At Westminster, there are three residence halls currently utilized. A Card Access System of electronically encoded photo ID cards is also in operation and required for use of various campus services. Students wanting to use the music practice rooms after business hours must contact the Safety & Security Office in order to be allowed entry into those facilities.
Security officers lock all of the academic buildings nightly and conduct routine security walkthroughs in the residence halls.
The Safety & Security Department works to create and maintain a safe and secure environment 24 hours a day. Sodium vapor lights designed to enhance visibility illuminate all parking areas, buildings, and walkways. The department offers a nighttime escort service. This service is operated by qualified student employees, who provide walking and/or mobile escorts. This service is supplemented by Security Officers, as available. There are three code-blue emergency phones on the Lawrenceville campus that provide connection to the Safety & Security Office. Also available are fire safety demonstrations and self-protection seminars, which are designed to inform students and staff about security procedures and practices, as well as current crime statistics. These seminars also encourage students and employees to be responsible for their own security and the security of others and to report any suspicious activities or crimes that occur on campus.
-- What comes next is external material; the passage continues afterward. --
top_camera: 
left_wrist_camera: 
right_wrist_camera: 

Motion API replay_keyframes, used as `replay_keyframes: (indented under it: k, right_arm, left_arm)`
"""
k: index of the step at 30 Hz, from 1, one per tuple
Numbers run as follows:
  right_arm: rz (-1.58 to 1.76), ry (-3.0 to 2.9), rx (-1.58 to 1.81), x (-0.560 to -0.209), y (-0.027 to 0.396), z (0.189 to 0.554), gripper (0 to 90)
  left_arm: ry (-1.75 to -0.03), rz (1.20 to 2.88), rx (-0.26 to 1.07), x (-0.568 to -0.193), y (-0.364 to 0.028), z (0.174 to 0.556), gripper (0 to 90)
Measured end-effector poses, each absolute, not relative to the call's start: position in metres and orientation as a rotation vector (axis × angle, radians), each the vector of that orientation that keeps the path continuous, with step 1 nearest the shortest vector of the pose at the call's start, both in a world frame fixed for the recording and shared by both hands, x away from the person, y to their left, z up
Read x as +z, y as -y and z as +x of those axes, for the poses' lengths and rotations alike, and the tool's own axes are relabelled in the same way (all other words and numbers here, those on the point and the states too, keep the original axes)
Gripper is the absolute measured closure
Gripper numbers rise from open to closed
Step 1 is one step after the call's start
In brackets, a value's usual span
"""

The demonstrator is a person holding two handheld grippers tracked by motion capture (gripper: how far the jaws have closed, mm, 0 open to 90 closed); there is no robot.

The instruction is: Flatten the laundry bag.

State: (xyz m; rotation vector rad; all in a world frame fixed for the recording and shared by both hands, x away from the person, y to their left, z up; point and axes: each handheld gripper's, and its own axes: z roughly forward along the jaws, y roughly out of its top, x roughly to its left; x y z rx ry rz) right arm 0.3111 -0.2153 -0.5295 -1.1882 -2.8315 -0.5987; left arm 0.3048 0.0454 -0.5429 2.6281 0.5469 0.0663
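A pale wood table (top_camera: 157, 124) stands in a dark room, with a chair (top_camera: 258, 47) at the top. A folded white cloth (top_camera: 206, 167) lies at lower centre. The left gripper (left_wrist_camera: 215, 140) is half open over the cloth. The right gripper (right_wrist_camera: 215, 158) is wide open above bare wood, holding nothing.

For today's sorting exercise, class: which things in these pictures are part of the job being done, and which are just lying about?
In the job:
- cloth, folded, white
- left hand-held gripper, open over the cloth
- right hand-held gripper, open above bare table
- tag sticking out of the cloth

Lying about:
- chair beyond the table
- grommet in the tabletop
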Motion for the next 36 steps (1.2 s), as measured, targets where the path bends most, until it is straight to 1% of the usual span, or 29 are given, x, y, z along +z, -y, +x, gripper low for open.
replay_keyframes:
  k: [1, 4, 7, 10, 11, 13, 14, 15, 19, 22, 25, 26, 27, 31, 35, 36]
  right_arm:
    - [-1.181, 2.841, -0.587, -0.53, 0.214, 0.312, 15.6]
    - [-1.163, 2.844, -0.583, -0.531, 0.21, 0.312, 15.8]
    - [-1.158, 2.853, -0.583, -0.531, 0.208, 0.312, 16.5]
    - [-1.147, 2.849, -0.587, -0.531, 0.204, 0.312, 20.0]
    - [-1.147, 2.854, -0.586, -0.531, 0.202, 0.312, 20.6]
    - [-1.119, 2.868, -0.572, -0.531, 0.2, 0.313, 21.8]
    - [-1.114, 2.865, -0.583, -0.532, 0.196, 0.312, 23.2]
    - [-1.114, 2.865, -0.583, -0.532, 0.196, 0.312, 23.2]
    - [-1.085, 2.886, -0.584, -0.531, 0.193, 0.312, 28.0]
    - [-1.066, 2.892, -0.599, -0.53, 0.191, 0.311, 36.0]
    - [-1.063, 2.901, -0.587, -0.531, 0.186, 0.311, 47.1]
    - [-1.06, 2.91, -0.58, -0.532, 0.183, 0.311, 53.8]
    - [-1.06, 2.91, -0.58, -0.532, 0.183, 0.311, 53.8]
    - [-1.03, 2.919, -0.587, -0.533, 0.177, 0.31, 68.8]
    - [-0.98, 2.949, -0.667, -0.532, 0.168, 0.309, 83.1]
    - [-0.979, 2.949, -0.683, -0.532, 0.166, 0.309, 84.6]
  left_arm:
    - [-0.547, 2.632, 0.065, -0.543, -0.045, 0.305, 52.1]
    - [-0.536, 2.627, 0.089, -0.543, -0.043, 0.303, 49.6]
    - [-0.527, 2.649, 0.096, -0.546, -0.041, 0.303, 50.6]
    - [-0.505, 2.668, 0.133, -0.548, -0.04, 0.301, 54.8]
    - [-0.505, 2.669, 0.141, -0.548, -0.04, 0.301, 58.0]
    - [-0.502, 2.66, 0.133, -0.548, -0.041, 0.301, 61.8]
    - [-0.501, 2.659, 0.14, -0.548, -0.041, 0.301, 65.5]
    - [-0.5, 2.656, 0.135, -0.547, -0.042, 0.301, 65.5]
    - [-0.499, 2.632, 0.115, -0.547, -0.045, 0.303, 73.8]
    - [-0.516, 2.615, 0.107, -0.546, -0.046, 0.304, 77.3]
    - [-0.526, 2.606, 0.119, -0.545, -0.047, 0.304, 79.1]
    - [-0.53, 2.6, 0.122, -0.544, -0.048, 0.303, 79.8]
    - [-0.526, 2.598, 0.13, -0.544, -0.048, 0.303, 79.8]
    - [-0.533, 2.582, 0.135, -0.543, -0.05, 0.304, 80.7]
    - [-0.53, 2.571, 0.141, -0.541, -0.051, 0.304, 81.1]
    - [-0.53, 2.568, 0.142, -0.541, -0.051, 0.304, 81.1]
In addition, Rider maintains an active rape prevention program that educates members of both campus communities about ways to lower their risk, as well as how to report an offense. Rider conducts rape prevention seminars and publishes and distributes a brochure entitled "Rape: What to Do If You Need Help." This brochure includes information on specific options for rape victims, resources available, and possible University and public authority responses.
This are the measures which make students feel really protected and secured. In combination with significant amount of cleverly placed cameras this form of security can offer superb protection to all students, thus making them to concentrate on their studies only, and having no doubts about the matter of their protection from any kind of terrorist threat.
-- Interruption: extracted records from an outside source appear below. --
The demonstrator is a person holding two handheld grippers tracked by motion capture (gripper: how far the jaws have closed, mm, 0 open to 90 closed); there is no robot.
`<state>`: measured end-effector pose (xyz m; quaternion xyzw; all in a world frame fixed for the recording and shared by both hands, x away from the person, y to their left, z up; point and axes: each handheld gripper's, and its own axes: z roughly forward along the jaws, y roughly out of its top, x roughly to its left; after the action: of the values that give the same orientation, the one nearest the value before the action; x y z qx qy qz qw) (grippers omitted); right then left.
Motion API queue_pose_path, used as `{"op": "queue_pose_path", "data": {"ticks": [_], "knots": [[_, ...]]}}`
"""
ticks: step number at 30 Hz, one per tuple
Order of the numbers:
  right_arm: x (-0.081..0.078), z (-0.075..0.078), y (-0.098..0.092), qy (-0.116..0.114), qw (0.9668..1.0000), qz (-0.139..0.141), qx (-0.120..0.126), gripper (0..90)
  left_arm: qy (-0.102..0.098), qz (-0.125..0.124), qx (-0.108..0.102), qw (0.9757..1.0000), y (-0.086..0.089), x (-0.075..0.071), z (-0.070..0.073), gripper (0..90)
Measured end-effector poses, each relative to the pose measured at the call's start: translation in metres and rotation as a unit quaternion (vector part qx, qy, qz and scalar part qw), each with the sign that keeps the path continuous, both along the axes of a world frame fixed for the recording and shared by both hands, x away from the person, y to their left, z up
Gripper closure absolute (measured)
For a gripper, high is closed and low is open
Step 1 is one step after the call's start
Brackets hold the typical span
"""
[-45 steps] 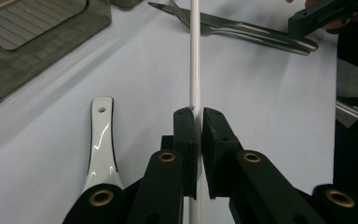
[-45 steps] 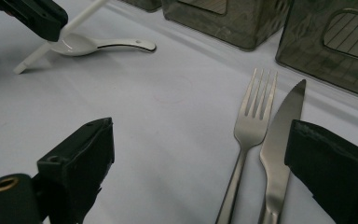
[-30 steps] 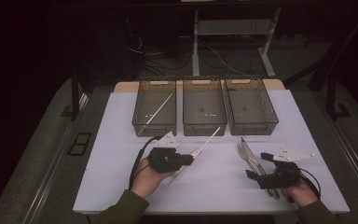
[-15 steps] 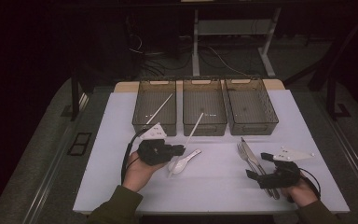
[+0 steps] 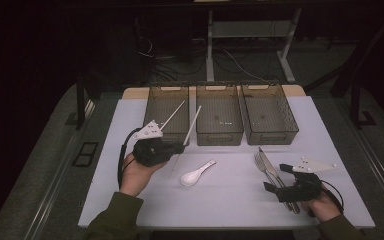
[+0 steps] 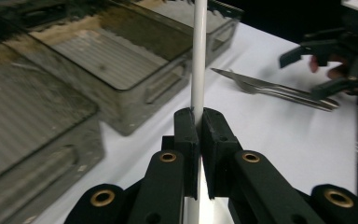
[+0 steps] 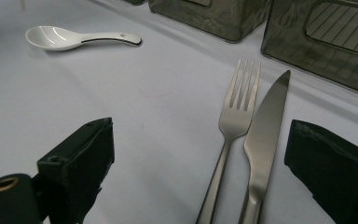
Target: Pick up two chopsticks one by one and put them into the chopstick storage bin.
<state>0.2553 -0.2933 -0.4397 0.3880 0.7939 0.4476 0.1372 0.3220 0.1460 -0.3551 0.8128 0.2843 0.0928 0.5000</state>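
My left gripper (image 6: 198,122) pinching white chopstick (image 6: 198,56), raised near bins; my right gripper (image 7: 200,158) spread around fork (image 7: 235,116), knife (image 7: 265,126) on desk (image 7: 158,112).

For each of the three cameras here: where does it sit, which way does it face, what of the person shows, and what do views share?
High view: above the person's side, facing forward and down on the table; both forearms, left gripper, right gripper.
Left gripper view: rides the left gripper, looking along jaws shut on a white chopstick toward the bins.
Right gripper view: rides the right gripper, open jaws either side of the fork and knife.
Shared: all three show fork and knife.
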Motion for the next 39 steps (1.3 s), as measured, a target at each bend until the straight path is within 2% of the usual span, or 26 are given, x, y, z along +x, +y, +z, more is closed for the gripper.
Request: {"op": "queue_pose_path", "data": {"ticks": [5, 8, 18, 22, 24, 27, 30, 32, 33, 35, 39], "knots": [[0.000, 0.000, 0.000, 0.001, 1.0000, -0.002, 0.002, 8.3, -0.007, 0.016, 0.001, 0.9998, 0.011, 0.011, 0.007, 84.8], [0.000, 0.000, -0.001, 0.001, 1.0000, -0.003, 0.001, 8.3, -0.013, 0.027, -0.005, 0.9996, 0.017, 0.020, 0.015, 84.8], [0.000, 0.000, -0.001, 0.000, 1.0000, -0.003, 0.001, 8.3, -0.049, 0.048, 0.007, 0.9976, 0.027, 0.054, 0.061, 84.9], [0.000, 0.000, -0.001, 0.000, 1.0000, -0.004, 0.003, 8.3, -0.057, 0.058, 0.012, 0.9966, 0.028, 0.071, 0.070, 84.9], [0.001, 0.000, -0.001, 0.000, 1.0000, -0.004, 0.002, 8.3, -0.058, 0.057, 0.022, 0.9964, 0.027, 0.081, 0.069, 84.9], [0.001, 0.000, -0.001, 0.000, 1.0000, -0.003, 0.002, 8.3, -0.052, 0.071, 0.039, 0.9954, 0.026, 0.097, 0.062, 84.9], [0.000, 0.000, -0.002, 0.001, 1.0000, -0.003, 0.004, 8.3, -0.042, 0.084, 0.045, 0.9945, 0.027, 0.111, 0.051, 84.9], [0.000, 0.000, -0.002, 0.001, 1.0000, -0.002, 0.004, 8.3, -0.035, 0.091, 0.058, 0.9935, 0.027, 0.118, 0.043, 84.9], [0.000, 0.000, -0.002, 0.001, 1.0000, -0.002, 0.005, 8.3, -0.029, 0.091, 0.066, 0.9933, 0.027, 0.121, 0.039, 84.9], [0.001, 0.000, -0.002, 0.000, 1.0000, -0.002, 0.005, 8.3, -0.025, 0.098, 0.085, 0.9912, 0.026, 0.126, 0.032, 84.9], [0.001, 0.000, -0.002, 0.001, 1.0000, -0.001, 0.006, 8.3, -0.012, 0.104, 0.089, 0.9905, 0.026, 0.133, 0.022, 84.8]]}}
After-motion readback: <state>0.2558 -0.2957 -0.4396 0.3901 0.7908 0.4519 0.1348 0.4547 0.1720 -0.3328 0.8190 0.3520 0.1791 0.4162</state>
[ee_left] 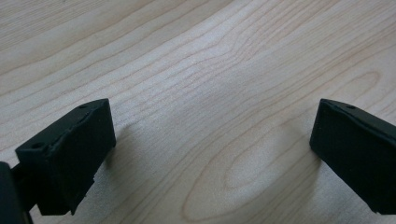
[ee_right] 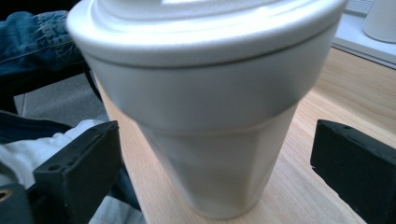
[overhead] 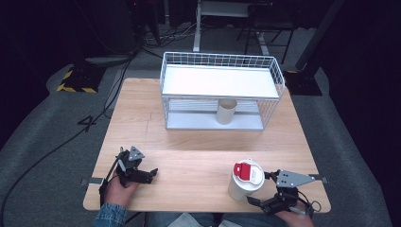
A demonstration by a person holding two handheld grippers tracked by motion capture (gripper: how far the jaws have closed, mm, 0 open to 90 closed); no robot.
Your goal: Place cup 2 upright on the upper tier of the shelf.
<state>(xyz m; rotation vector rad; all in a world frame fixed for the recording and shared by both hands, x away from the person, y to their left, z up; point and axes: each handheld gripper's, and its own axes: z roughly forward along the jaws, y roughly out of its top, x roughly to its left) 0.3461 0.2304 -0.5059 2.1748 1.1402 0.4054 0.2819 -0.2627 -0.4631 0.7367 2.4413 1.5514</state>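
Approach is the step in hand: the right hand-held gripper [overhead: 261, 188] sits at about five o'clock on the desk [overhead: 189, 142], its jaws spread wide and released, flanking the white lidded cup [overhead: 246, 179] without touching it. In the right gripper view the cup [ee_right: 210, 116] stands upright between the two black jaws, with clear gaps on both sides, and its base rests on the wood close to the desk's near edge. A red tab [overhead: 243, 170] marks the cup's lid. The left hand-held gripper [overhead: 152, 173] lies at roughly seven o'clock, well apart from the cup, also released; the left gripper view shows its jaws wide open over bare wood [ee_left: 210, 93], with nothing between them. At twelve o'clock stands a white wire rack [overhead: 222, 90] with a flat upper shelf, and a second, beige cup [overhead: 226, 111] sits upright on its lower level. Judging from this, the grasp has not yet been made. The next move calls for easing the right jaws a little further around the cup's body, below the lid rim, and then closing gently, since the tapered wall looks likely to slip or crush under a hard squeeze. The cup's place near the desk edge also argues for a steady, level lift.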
The problem of global security is still opened, because there are still many ways for terrorist to plan and execute their attack, as all mentioned measures never lead to 100% security. We can’t add a military squad with AA-guns, with fighters patrolling air space, to a university, right? Plus, there are still internal problems of tolerance, hate, and excessive amounts of unseen violence in universities of America. This is a very important problem to be solved, a problem of both society and morale. Solving this problem will lead to decrease in overall crime/terrorist acts, I suppose. A hard task, but the outcome will be brilliant.
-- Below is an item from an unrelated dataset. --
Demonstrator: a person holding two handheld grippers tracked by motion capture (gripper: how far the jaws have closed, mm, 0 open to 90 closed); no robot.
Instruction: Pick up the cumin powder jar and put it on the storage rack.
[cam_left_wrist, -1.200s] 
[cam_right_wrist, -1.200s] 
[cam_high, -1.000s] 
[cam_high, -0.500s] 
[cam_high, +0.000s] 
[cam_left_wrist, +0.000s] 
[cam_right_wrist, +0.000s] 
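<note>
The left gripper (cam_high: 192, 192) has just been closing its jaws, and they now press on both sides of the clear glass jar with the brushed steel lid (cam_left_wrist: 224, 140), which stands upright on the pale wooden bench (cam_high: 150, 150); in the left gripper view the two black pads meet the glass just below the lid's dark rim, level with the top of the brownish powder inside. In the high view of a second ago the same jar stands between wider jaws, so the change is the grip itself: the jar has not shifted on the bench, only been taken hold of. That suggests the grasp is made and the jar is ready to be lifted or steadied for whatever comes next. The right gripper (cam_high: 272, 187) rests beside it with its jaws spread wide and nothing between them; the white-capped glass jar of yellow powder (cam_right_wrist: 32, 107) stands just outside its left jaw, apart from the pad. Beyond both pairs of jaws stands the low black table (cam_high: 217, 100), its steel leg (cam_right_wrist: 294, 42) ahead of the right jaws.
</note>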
Still, it is good to know that both government and universities authorities realized value of their students and began to take urgent measures to protect them. I really hope that soon their initiative will be supported worldwide, and in some years we won’t have to be afraid, either going to universities, or sending our children there, we won’t have to be suspicious on any strange or unknown people hanging around our educational institutions, and we won’t have to say “Global Security” with question mark.